- THE PROBLEM: In the material below, find the line containing "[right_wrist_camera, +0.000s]" and the line containing "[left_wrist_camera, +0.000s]", then reproduce exactly both of them and every line between, and nothing else.
========================
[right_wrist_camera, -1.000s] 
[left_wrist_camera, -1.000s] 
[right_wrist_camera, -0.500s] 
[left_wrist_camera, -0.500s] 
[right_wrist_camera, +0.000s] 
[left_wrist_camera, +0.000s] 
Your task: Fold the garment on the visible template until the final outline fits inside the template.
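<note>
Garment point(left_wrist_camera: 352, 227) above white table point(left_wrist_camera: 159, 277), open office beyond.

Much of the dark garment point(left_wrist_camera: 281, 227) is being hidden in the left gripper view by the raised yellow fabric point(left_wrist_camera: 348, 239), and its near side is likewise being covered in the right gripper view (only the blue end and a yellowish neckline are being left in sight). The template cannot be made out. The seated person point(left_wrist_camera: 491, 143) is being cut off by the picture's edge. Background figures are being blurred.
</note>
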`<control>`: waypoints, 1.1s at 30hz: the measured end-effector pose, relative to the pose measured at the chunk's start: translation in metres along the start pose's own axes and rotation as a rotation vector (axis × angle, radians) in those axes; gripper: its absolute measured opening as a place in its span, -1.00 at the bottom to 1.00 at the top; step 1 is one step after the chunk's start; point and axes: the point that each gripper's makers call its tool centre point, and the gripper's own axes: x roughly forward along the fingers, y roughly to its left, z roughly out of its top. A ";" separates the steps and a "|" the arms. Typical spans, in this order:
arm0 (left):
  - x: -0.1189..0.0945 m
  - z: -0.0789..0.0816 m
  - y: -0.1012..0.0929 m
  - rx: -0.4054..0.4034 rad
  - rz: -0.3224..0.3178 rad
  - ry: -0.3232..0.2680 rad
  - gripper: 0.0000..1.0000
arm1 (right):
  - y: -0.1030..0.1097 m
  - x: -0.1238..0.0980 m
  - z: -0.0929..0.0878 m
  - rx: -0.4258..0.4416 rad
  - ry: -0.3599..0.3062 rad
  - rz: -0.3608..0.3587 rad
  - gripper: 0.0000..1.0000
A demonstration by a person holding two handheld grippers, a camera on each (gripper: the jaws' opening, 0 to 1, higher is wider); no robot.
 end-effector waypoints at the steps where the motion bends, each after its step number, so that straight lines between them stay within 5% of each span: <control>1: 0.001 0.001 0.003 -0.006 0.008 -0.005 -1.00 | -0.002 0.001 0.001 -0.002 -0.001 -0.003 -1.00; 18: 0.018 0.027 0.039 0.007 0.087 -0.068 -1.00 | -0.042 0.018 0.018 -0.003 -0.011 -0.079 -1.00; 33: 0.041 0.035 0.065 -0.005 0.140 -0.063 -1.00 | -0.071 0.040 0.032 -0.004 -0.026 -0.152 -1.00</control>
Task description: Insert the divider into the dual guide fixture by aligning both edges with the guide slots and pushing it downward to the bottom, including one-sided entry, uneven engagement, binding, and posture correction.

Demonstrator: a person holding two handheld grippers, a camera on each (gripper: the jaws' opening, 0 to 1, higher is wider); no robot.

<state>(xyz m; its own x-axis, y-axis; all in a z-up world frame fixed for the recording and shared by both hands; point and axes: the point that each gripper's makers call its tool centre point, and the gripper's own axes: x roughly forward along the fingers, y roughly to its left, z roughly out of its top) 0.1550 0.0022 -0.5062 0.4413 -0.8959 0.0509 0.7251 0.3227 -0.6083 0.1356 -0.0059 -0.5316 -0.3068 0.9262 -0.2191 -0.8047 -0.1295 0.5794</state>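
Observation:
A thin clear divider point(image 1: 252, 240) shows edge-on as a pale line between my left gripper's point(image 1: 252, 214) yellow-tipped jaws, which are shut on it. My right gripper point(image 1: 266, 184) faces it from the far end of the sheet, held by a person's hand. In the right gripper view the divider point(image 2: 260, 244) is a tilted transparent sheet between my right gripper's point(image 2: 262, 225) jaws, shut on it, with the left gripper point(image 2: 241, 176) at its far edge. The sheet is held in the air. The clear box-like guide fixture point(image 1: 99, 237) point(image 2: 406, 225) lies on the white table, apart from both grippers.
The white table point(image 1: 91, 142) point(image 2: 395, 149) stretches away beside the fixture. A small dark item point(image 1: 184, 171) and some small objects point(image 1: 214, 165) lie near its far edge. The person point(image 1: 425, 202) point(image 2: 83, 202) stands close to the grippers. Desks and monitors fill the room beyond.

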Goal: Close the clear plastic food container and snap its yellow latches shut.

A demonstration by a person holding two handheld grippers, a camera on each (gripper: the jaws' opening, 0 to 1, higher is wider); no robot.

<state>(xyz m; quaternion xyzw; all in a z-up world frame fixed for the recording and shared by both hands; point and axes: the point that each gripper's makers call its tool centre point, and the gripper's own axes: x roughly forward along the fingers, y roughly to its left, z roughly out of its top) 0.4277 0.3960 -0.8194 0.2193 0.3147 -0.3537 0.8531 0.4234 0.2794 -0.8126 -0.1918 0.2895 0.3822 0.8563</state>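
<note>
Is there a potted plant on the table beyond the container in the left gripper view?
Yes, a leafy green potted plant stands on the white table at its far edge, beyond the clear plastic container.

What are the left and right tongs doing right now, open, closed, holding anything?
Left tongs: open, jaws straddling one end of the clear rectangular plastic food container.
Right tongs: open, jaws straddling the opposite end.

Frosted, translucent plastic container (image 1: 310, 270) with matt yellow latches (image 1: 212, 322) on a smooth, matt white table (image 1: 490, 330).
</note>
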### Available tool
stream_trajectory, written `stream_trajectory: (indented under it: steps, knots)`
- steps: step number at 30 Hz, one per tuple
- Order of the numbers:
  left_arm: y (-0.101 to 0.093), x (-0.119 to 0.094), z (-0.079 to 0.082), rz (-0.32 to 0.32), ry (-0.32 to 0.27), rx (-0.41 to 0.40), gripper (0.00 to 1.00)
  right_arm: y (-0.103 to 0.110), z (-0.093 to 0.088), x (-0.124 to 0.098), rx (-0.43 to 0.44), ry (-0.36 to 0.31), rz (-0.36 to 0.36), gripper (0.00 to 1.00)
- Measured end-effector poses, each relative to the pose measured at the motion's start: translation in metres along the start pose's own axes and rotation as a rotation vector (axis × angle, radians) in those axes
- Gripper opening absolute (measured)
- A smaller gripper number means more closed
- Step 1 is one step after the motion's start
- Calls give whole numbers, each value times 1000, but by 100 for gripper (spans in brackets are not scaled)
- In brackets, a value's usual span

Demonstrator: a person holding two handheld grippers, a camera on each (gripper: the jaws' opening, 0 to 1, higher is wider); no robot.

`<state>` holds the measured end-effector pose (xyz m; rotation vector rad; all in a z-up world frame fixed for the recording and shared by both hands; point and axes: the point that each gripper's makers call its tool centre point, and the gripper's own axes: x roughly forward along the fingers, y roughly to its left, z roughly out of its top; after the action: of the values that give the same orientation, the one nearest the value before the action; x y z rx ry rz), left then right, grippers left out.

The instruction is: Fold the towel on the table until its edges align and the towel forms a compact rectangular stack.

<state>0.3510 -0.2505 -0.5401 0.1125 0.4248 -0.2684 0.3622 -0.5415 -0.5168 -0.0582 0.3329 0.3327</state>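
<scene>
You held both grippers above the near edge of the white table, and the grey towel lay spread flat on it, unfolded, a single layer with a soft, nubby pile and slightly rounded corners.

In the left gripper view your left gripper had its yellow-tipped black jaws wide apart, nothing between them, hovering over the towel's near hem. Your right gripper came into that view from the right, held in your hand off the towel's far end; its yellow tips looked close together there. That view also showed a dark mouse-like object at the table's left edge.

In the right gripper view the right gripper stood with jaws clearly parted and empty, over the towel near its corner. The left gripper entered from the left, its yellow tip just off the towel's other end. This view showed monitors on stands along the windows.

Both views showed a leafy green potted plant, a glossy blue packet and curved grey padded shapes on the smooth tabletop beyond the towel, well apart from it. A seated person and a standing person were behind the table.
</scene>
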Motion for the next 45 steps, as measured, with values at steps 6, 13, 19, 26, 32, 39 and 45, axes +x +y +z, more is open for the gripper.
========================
- RESPONSE:
[right_wrist_camera, +0.000s] 
[left_wrist_camera, +0.000s] 

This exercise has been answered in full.